Author Response File: Author Response.pdf

*Reviewer 2 Report*

In this paper, the authors described how they integrate geometry, topology and semantics of the city model by implementig a CityJSON extension to encode the C-Map data. Paper is well written and shows good examples of use.

Several suggestions are recommanded in order to improve the quality of the paper and be more communicative to the reader. These are summerized as follows:

· Related work should be enriched

· Put figure 1 after it is first mentioned

· line 36 –dot on a wrong place

· page 3 – link not working http://www.cityjson.org/en/0.9/extensions/

· you never referenced Figure 2. Word Figure when referencing should be capitalized where it isn’t (later in text)

· does these algorithms solved all previous problems, or are some of them still remain?How you propose repairing of invalid geometries?

· Line 391 – something’s wrong, lines instead of space

· Missing title for References

*Author Response*

Point 1: Related work should be enriched

We enriched the related work in multiple ways: a) a figure to explain C-Maps was introduced; b) LCCs are now explicitly introduced and better associated with C-Maps, as well as a short comparison with G-maps was added; and c) a subsection regarding topology in 3D city models was added. As a result, the following references were added: 13, 14, 15, 16, 18 and 19.

Point 2: Put figure 1 after it is first mentioned

Fixed.

Point 3: line 36 –dot on a wrong place

Fixed.

Point 4: page 3 – link not working http://www.cityjson.org/en/0.9/extensions/

The link was changed due to CityJSON 1.0 release. We have updated the link to reflect that.
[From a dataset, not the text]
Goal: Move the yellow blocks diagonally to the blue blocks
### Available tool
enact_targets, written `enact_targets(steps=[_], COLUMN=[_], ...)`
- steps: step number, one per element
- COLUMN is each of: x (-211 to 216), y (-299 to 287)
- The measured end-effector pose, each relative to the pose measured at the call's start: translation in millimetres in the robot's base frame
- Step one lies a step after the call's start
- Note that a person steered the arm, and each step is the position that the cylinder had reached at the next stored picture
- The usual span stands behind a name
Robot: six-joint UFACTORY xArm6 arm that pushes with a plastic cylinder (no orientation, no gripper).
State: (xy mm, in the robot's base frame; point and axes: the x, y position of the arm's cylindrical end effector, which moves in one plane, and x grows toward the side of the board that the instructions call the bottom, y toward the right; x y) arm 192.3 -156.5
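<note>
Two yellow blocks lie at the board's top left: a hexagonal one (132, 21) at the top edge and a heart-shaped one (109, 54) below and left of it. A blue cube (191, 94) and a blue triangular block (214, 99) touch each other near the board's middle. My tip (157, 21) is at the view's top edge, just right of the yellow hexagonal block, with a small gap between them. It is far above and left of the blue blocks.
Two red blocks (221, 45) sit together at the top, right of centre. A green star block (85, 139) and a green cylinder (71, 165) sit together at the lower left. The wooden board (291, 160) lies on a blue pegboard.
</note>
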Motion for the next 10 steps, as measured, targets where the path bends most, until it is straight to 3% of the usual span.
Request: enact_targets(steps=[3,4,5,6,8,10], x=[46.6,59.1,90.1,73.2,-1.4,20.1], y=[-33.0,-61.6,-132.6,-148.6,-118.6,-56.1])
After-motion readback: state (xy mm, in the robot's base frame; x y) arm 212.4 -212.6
Point 5: you never referenced Figure 2. Word Figure when referencing should be capitalized where it isn’t (later in text)

We have added a reference to Figure 2 and fixed capitalisation of all references (figures, sections and algorithms).
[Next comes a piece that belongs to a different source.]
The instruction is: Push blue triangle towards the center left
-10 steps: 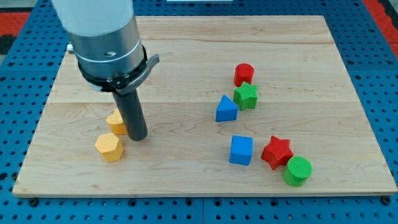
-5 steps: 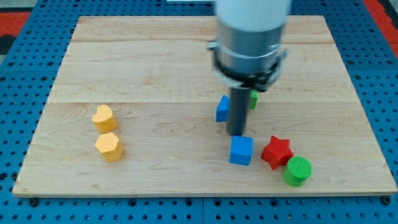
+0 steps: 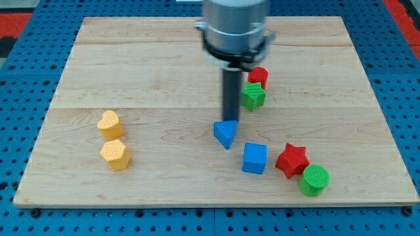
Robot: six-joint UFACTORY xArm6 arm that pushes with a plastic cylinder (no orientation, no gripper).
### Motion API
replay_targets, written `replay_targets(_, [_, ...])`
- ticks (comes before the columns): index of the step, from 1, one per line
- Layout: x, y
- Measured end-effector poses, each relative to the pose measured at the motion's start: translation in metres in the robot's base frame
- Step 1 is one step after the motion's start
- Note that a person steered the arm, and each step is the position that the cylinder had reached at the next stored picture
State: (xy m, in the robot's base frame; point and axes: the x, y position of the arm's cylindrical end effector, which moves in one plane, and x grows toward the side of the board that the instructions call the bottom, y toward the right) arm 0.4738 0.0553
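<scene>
Here, my tip [image 3: 230, 120] touching blue triangle [image 3: 225, 134] from above, no hand fitted

Open table [image 3: 164, 72] btwn blue triangle [image 3: 225, 133] and the view's left. Only the 2 yellow blocks, heart [image 3: 109, 123] and hexagon [image 3: 115, 155], stand near the left edge, touching each other. View's right is crowded: blue cube [image 3: 254, 158], red star [image 3: 292, 160], green cylinder [image 3: 314, 179], green star [image 3: 253, 96], red cylinder [image 3: 259, 76]. My tip [image 3: 230, 120] sits just at the triangle's top-right.
</scene>
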Motion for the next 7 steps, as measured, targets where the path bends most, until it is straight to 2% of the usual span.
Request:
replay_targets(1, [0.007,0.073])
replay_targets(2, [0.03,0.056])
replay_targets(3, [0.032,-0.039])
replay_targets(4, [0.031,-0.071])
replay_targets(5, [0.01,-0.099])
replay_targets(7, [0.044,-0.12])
Point 6: does these algorithms solved all previous problems, or are some of them still remain?How you propose repairing of invalid geometries?

We enriched the discussion to better reflect limitations and the scope of the research. Repairing of invalid geometries is outside of the scope of this research and now this is explicitly stated.
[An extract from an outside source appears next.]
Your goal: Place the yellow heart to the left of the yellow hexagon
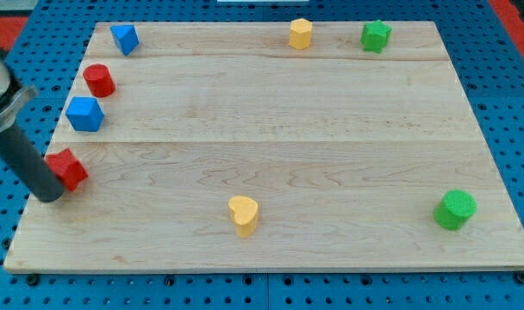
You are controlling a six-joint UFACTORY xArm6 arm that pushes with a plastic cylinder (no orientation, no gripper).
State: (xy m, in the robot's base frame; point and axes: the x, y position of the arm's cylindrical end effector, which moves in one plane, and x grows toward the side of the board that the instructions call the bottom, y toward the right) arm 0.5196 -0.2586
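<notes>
The yellow heart (pixel 243 214) lies near the view's bottom, a little left of centre. The yellow hexagon (pixel 300 34) sits at the view's top edge of the board, right of centre. My tip (pixel 52 196) is at the board's left edge, far left of the heart, touching or just beside the red block (pixel 68 168) at its lower left. The rod rises from there toward the view's upper left.
A blue block (pixel 124 38) is at the top left corner, a red cylinder (pixel 98 80) and a blue block (pixel 84 114) run down the left side. A green star (pixel 376 35) is at top right, a green cylinder (pixel 455 209) at bottom right. The wooden board (pixel 331 112) lies on a blue pegboard.
</notes>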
Point 7: Line 391 – something’s wrong, lines instead of space

We have used em-dashes but we acknowledge that this might cause confusion to the readers. We now use parenthesis, instead.

Point 8: Missing title for References

Fixed

*Reviewer 3 Report*

The article "Incorporating topological representation in 3D City Models" shows how to extract a topological model from CityGML data. As CityGML is a very verbose XML format which does is not directly accessible to topological queries, this research idea is very welcome and helpful for the scientific community. However, there are some methodological issues which need to be resolved in order to make this article publishable:

Combinatorial maps. From their definition, it is not clear for me, what exactly a combinatorial map is. Is it related in some way to the concept of G-maps by Pascal Lienhardt (1994)? After clarifying the definition (what is a dart, what is a cell?), the visualisation of a small example would be nice in order for the reader to grasp the idea of 'dart' and 'n-cell' in this context.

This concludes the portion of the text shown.